=== Problem statement ===
The answer must consist of every line from the entries below that contains the word "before".

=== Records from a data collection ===
========

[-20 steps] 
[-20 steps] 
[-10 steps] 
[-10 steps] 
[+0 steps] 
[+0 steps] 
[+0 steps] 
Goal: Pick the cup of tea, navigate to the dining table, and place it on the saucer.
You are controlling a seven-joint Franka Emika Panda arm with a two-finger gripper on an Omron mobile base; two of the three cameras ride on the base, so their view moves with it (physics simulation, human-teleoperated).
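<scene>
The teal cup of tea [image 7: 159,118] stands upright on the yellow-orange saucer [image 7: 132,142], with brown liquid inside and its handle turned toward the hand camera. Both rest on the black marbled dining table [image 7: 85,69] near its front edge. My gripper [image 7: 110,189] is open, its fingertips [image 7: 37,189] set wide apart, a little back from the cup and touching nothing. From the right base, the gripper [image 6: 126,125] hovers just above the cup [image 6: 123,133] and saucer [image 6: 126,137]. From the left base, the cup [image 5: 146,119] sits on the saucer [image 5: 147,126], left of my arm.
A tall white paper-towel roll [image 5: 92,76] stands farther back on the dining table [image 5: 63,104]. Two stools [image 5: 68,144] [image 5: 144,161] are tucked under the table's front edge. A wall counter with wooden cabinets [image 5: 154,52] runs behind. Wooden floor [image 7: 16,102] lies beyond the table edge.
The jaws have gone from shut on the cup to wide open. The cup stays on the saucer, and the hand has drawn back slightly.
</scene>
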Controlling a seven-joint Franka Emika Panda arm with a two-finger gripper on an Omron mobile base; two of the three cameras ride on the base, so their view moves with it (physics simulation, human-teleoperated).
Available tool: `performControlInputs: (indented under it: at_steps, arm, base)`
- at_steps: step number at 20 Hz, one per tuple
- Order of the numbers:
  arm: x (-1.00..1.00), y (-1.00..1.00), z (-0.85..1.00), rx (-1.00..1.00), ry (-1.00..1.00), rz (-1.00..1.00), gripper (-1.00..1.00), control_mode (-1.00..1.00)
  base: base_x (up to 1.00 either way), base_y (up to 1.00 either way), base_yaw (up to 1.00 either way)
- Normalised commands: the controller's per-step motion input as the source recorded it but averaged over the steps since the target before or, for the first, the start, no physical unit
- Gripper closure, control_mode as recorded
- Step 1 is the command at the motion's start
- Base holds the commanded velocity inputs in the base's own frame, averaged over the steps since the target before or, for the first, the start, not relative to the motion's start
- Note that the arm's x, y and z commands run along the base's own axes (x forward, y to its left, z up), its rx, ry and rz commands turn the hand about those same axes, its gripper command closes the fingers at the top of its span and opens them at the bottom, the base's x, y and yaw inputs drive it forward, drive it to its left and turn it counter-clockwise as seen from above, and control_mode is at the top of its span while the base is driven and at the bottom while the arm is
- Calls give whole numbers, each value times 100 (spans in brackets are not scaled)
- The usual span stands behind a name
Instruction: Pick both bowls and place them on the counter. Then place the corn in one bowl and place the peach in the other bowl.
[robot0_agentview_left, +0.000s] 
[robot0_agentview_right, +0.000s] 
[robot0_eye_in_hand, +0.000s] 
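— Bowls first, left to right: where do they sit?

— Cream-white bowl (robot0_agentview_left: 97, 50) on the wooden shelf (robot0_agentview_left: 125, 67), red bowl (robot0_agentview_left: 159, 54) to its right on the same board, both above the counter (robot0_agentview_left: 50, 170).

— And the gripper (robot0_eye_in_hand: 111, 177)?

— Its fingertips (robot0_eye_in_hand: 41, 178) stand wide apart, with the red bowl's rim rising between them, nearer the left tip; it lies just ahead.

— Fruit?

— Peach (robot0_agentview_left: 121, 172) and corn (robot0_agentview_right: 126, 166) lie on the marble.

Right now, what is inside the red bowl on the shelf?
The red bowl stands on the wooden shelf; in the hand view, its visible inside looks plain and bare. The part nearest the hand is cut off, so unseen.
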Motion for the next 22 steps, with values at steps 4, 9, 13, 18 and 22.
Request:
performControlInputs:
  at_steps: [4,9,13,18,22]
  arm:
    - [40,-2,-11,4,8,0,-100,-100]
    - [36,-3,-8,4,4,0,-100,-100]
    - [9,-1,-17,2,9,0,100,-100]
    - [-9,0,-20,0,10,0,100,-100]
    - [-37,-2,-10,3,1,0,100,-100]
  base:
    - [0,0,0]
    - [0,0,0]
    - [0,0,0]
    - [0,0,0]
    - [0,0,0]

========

=== Task answer ===
- Normalised commands: the controller's per-step motion input as the source recorded it but averaged over the steps since the target before or, for the first, the start, no physical unit
- Base holds the commanded velocity inputs in the base's own frame, averaged over the steps since the target before or, for the first, the start, not relative to the motion's start

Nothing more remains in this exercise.